Kekebalan Komunal 44 Persen, DKI Tetap Harus Antisipasi Gelombang Ketiga
Gelombang ketiga Covid-19 diperkirakan terjadi pada Januari-Februari 2022.
Oleh
Helena F Nababan
·3 menit baca
JAKARTA, KOMPAS — Dinas Kesehatan DKI Jakarta menyatakan, per Maret 2021 lalu, imunitas atau kekebalan komunal di antara warga Ibu Kota telah terbentuk sekitar 44 persen karena terinfeksi Covid-19. Meski begitu, untuk mengantisipasi varian virus pemicu Covid-19 yang baru dan gelombang ketiga pandemi, program vaksinasi mesti dituntaskan seiring booster yang dikombinasikan dengan penerapan 5M dan 3T.
Kepala Dinas Kesehatan DKI Jakarta Widyastuti, Jumat (26/11/2021), menjelaskan, data persentase itu diperoleh dari survei kekebalan komunal yang dilakukan mulai akhir Desember 2020 hingga Januari 2021. Setelah data diolah, hasilnya disampaikan pada Maret 2021.
”Kita tahu, di DKI pada Maret 2021 sudah ada hasil survei serologi.
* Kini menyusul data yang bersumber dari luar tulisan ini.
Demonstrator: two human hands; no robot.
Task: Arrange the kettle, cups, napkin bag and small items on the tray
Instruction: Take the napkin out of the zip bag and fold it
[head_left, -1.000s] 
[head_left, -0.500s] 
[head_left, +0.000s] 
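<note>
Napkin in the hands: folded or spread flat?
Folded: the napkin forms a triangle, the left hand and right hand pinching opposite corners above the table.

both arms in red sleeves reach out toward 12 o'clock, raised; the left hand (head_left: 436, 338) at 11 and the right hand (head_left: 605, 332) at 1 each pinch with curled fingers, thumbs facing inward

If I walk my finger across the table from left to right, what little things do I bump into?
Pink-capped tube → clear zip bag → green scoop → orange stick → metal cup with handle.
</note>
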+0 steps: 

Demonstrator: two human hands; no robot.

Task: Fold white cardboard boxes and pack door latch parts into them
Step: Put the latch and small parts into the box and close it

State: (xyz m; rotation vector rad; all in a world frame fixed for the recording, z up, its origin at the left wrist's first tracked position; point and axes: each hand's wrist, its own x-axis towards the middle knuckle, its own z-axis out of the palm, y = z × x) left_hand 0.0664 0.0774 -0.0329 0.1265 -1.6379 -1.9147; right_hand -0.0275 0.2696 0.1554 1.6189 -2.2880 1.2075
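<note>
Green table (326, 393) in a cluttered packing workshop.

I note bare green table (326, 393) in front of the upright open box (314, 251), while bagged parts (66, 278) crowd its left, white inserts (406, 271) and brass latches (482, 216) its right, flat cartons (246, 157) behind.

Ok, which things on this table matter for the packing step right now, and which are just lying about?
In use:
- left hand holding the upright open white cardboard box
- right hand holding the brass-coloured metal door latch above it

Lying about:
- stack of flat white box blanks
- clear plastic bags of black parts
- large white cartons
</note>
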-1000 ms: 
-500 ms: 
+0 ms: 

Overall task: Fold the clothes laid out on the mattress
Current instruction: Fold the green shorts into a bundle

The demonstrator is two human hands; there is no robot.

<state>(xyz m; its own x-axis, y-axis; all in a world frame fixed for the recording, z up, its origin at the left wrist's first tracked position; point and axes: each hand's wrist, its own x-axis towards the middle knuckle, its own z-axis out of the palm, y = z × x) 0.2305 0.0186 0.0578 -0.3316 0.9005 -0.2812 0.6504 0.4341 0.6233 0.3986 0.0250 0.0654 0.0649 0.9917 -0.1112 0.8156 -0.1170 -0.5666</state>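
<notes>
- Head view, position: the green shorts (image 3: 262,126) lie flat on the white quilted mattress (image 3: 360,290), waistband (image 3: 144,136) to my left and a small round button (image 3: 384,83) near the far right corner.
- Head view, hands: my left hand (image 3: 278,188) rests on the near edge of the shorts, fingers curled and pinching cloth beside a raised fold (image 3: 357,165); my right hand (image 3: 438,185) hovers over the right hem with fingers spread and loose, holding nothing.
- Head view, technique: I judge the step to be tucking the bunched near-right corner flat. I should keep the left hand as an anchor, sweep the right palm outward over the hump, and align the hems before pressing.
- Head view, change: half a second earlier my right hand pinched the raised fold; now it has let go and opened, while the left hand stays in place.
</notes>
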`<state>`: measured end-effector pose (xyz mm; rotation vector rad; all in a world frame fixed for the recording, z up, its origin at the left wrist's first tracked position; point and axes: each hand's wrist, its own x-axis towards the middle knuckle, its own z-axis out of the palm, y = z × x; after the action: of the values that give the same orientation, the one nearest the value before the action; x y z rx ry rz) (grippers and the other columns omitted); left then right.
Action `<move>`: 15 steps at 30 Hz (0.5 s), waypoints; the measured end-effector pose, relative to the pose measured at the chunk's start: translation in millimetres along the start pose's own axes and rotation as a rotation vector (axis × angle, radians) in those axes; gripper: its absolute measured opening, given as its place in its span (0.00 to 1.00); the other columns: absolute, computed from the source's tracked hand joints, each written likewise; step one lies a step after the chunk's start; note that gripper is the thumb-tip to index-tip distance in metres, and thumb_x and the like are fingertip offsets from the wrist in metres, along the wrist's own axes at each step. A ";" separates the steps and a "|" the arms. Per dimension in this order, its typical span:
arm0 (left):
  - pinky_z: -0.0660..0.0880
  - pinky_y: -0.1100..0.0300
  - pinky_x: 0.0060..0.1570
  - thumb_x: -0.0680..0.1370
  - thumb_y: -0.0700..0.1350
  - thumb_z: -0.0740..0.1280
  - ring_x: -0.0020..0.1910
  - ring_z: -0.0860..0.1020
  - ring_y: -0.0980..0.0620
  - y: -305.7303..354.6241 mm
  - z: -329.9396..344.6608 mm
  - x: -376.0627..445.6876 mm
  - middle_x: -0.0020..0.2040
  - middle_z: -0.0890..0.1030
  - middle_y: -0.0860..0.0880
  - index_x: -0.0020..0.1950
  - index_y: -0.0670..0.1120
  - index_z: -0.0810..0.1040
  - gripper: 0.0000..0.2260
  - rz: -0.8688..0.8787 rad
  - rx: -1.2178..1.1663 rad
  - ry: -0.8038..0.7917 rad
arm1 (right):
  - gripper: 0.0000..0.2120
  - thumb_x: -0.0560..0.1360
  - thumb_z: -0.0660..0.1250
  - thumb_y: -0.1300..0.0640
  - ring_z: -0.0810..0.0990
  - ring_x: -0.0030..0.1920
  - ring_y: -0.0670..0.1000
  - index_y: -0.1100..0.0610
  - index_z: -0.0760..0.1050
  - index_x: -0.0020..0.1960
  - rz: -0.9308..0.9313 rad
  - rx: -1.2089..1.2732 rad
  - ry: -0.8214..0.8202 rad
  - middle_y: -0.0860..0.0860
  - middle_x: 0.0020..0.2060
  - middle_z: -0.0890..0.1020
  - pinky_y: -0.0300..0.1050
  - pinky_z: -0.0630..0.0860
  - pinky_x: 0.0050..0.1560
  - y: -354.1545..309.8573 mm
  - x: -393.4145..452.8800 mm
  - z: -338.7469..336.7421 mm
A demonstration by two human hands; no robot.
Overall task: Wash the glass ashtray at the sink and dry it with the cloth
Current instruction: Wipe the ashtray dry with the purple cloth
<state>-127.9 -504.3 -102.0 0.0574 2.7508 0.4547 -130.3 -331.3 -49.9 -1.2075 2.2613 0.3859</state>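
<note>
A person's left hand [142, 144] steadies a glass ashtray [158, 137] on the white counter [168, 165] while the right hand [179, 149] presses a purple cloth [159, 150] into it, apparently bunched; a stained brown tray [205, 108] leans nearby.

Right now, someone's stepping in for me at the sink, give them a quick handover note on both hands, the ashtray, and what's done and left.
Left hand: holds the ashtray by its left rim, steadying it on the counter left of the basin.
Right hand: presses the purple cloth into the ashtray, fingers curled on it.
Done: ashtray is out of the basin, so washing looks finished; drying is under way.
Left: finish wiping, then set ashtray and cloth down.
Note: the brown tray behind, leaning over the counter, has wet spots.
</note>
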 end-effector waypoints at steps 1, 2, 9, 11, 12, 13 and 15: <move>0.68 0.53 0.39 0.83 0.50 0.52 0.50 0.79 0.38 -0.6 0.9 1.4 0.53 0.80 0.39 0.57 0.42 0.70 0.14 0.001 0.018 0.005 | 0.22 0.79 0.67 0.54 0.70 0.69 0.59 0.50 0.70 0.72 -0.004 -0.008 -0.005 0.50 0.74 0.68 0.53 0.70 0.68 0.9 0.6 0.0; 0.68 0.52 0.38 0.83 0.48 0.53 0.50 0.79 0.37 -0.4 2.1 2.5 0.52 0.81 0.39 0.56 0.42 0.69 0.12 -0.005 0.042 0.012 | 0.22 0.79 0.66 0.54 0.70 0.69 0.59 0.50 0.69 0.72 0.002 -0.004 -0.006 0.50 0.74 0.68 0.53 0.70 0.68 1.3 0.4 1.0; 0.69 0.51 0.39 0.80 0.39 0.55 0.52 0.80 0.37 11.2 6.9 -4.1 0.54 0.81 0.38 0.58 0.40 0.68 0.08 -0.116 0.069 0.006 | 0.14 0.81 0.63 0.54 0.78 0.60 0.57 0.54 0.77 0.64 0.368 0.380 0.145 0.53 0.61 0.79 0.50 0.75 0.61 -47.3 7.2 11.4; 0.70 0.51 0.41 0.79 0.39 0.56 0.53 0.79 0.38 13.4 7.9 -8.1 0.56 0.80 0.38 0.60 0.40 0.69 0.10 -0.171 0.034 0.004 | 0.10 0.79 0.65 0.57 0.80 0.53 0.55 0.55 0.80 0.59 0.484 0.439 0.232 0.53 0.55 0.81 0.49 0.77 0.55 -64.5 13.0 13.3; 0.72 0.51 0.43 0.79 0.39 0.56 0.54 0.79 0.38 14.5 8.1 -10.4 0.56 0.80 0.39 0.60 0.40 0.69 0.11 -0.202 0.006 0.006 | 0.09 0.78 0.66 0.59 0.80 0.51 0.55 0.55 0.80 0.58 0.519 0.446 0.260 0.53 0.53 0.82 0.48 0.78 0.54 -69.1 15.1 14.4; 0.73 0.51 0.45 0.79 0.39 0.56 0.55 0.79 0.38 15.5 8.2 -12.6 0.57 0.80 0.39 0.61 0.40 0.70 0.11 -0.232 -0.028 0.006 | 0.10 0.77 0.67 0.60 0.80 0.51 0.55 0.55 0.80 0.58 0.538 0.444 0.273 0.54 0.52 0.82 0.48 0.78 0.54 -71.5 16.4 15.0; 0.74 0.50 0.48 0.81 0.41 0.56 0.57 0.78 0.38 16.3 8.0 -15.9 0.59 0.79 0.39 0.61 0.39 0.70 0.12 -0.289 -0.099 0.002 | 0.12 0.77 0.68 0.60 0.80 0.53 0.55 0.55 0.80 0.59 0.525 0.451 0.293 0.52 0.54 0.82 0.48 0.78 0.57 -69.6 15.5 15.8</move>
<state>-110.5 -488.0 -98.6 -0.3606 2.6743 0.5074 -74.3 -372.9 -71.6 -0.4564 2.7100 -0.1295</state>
Hasilnya, 44 persen warga DKI sudah terbentuk imunitas,” kata Widyastuti.
Yang mesti dipahami, menurut Widyastuti, pada saat pengambilan sampel, belum ada vaksinasi. Artinya, kekebalan komunal warga Jakarta itu terbentuk secara alamiah karena terinfeksi dan ternyata bisa bertahan bagus.
Kemudian, dari Maret sampai saat ini, warga Ibu Kota mendapatkan vaksin Covid-19 dengan cakupan yang bagus. Hal itu membuat kekebalan warga yang terbentuk berasal dari dua sumber, yaitu kekebalan alami melalui terinfeksi dan karena mendapatkan vaksinasi.
”Dengan begitu, kekebalan komunal warga DKI bisa lebih tinggi lagi. Kita sedang tunggu hasil survei yang dilakukan bersama Fakultas Kedokteran Universitas Indonesia dan Lembaga Eijkman,” kata Widyastuti.
Dicky Budiman, ahli epidemiologi dari Griffith University, menjelaskan, kekebalan atau imunitas, baik karena vaksinasi maupun karena terinfeksi, itu memiliki masa atau durasi waktu efektif. Masa efektif keduanya sama-sama tujuh bulan.
”Namun, dengan menjadi orang yang terinfeksi atau menjadi penyintas Covid-19, kemudian mendapatkan vaksinasi, itu memiliki dampak atau imunitasnya lebih bagus, lebih kompleks, lebih konsisten, dan lebih kuat,” ujarnya.
Dicky menekankan, orang yang sudah pernah terpapar atau terinfeksi Covid-19 tetap harus divaksinasi. ”Tetap harus divaksin. Namun, cukup satu dosis,” katanya.
DKI Jakarta, menurut Dicky, masih memiliki pekerjaan rumah untuk menuntaskan vaksinasi itu. Sebab, vaksinasi yang dikombinasikan dengan strategi 5M (memakai masker, mencuci tangan, menjaga jarak, menghindari kerumunan, dan mengurangi mobilitas) serta 3T (tracing, testing, treatment) ini menjadi langkah untuk mengantisipasi adanya varian baru ataupun potensi gelombang berikutnya.
Jadi, meski cakupan vaksinasi DKI Jakarta sudah jauh dari daerah lain, DKI tetap harus mencermati cakupan vaksinasi, yaitu untuk anak umur 6-11 tahun, wanita hamil, bayi-bayi yang lahir selama pandemi, kemudian para imigran di wilayahnya.
”Artinya, vaksinasi ini masih harus terus dikejar capaiannya. Belum lagi bicara pemberian booster pada kelompok berisiko orang lanjut usia, tenaga kesehatan, pelayan publik, ataupun orang dengan komorbid. Ini yang harus diberikan,” ujar Dicky.
Gelombang ketiga diperkirakan pada Januari-Februari 2022
Kepala Ombudsman RI Perwakilan Jakarta Raya Teguh P Nugroho mendorong Dinkes DKI Jakarta mengantisipasi gelombang ketiga. ”Gelombang ketiga diperkirakan pada Januari-Februari 2022,” katanya.
Dorongan itu ia sampaikan karena para penerima vaksin pada gelombang I yang menerima vaksin pada April-Mei sudah harus mendapatkan booster.